Each line in the listing below needs to be transcribed exactly.

» **Records to use**
- Opening Delimiter -

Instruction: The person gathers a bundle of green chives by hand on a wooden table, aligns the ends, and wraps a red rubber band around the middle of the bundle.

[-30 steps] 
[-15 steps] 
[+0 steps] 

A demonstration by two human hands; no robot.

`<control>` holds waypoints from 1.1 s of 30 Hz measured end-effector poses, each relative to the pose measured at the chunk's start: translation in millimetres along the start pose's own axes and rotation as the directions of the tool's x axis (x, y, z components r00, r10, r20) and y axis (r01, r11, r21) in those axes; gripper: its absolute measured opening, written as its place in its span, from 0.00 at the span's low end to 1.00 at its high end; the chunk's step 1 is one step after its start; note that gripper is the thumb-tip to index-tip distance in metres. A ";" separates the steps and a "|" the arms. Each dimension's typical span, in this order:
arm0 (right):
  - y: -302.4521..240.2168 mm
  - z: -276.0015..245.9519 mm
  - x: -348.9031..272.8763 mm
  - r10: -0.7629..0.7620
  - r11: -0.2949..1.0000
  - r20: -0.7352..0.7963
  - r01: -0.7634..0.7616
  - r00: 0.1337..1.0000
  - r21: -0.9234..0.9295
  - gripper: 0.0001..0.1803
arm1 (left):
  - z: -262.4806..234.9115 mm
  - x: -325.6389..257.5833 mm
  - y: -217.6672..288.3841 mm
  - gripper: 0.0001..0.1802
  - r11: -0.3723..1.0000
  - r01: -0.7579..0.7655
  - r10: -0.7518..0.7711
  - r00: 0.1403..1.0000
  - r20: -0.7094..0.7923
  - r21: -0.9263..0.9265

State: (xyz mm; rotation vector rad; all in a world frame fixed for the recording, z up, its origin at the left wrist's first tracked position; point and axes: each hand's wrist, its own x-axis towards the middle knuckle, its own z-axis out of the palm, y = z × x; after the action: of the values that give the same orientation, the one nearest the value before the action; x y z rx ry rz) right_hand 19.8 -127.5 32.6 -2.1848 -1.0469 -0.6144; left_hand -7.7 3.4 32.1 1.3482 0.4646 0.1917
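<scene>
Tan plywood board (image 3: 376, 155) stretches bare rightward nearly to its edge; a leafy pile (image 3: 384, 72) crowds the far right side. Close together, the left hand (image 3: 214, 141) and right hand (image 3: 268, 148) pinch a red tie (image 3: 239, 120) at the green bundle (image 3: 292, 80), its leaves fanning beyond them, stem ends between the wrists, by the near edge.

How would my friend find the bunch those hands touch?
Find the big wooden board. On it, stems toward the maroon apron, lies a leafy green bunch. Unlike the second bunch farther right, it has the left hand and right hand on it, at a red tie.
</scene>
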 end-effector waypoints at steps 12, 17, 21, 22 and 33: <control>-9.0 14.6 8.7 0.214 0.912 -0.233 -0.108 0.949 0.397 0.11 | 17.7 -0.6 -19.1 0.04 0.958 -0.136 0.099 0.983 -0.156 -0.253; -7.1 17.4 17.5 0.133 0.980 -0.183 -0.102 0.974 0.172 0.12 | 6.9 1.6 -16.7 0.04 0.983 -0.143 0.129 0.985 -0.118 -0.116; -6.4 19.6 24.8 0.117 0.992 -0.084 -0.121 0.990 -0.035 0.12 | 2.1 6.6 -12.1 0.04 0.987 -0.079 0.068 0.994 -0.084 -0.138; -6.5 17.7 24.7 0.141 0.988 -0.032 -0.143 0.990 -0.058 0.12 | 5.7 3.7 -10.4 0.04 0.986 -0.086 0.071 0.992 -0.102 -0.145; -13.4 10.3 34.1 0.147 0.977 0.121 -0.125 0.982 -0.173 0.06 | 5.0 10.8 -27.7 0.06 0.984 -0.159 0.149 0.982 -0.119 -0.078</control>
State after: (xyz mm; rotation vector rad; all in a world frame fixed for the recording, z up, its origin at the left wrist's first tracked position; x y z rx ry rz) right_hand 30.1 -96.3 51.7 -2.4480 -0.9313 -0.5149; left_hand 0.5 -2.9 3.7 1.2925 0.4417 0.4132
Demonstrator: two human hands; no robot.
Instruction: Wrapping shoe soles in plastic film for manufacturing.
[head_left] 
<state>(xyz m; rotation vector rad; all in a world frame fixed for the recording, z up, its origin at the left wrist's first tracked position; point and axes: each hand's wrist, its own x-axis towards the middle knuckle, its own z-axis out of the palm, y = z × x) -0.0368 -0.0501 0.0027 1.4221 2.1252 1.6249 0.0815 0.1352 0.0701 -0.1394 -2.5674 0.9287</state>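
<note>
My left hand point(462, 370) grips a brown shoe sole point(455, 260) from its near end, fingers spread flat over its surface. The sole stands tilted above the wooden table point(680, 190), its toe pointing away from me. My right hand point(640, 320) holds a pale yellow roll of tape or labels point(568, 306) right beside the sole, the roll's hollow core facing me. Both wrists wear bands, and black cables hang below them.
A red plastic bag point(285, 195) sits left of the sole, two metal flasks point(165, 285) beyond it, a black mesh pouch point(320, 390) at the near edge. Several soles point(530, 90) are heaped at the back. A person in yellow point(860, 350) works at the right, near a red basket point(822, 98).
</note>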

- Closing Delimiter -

» **Solution below**
Instruction: The person gathers a bundle of green chives by hand on a wooden table, aligns the ends, and wraps a red rubber band around the middle of the bundle.

[-30 steps] 
[-15 steps] 
[+0 steps] 

A demonstration by two human hands; no robot.

`<control>` holds waypoints from 1.1 s of 30 Hz measured end-effector poses, each relative to the pose measured at the chunk's start: translation in millimetres along the start pose's own axes and rotation as the directions of the tool's x axis (x, y, z components r00, r10, r20) and y axis (r01, r11, r21) in those axes; gripper: its absolute measured opening, written as its place in its span, from 0.00 at the span's low end to 1.00 at its high end; the chunk's step 1 is one step after its start; note that gripper is the thumb-tip to index-tip distance in metres. A ";" separates the steps and a "|" the arms. Each dimension's typical span, in this order:
arm0 (right):
  - y: -302.4521..240.2168 mm
  - z: -276.0015..245.9519 mm
  - x: -348.9031..272.8763 mm
  - r10: -0.7629..0.7620
  - r11: -0.2949..1.0000
  - r20: -0.7352..0.7963
  - r01: -0.7634..0.7616
  - r00: 0.1337..1.0000
  - r21: -0.9234..0.9295
  - gripper: 0.0001..0.1803
arm1 (left):
  - z: -262.4806..234.9115 mm
  - x: -325.6389..257.5833 mm
  - y: -217.6672..288.3841 mm
  - gripper: 0.0001..0.1802
  - r11: -0.3723..1.0000
  - r01: -0.7579..0.7655
  - r10: -0.7518..0.7711
  - r00: 0.1403..1.0000
  - r20: -0.7094..0.7923
  - r21: -0.9263..0.9265

State: (xyz mm; rotation vector rad; all in a world frame fixed for the recording, z up, its origin at the left wrist's first tracked position; point and axes: each hand's wrist, its own x-axis towards the middle knuckle, its own z-axis out of the palm, y = z × x; after the action: of the values that give the same orientation, the one nearest the value before the action; x y z rx ry rz) right_hand 19.8 -127.5 32.6 -2.1848 -1.0469 -0.6144; left_hand -7.7 3.4 32.1 1.3482 0.4646 0.1917
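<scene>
Tan plywood board (image 3: 376, 155) stretches bare rightward nearly to its edge; a leafy pile (image 3: 384, 72) crowds the far right side. Close together, the left hand (image 3: 214, 141) and right hand (image 3: 268, 148) pinch a red tie (image 3: 239, 120) at the green bundle (image 3: 292, 80), its leaves fanning beyond them, stem ends between the wrists, by the near edge.

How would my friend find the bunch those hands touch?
Find the big wooden board. On it, stems toward the maroon apron, lies a leafy green bunch. Unlike the second bunch farther right, it has the left hand and right hand on it, at a red tie.
</scene>
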 end-effector waypoints at steps 12, 17, 21, 22 and 33: <control>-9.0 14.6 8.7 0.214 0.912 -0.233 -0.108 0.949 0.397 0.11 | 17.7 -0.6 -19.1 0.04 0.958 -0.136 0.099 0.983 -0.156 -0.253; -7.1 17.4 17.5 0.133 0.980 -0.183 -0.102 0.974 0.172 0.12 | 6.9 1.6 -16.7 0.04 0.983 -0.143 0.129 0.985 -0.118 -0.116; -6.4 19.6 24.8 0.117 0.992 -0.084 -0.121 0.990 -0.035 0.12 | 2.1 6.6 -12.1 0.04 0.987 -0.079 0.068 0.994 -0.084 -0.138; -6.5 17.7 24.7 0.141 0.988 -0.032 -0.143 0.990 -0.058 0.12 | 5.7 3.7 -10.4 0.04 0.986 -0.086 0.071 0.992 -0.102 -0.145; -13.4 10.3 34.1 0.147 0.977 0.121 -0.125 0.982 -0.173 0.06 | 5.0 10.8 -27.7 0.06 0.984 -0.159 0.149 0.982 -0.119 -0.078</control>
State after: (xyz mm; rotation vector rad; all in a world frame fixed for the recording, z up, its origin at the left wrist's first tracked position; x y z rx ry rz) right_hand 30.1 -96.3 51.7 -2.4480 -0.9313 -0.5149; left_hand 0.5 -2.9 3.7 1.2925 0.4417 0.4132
Demonstrator: two human hands; no robot.
Instruction: Wrapping shoe soles in plastic film for manufacturing.
[head_left] 
<state>(xyz m; rotation vector rad; all in a world frame fixed for the recording, z up, its origin at the left wrist's first tracked position; point and axes: each hand's wrist, its own x-axis towards the middle knuckle, its own z-axis out of the palm, y = z × x) -0.0368 -0.0501 0.0027 1.4221 2.1252 1.6249 0.0815 0.1352 0.0701 -0.1394 -2.5674 0.9287</state>
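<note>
My left hand point(462, 370) grips a brown shoe sole point(455, 260) from its near end, fingers spread flat over its surface. The sole stands tilted above the wooden table point(680, 190), its toe pointing away from me. My right hand point(640, 320) holds a pale yellow roll of tape or labels point(568, 306) right beside the sole, the roll's hollow core facing me. Both wrists wear bands, and black cables hang below them.
A red plastic bag point(285, 195) sits left of the sole, two metal flasks point(165, 285) beyond it, a black mesh pouch point(320, 390) at the near edge. Several soles point(530, 90) are heaped at the back. A person in yellow point(860, 350) works at the right, near a red basket point(822, 98).
</note>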

The exercise has been completed.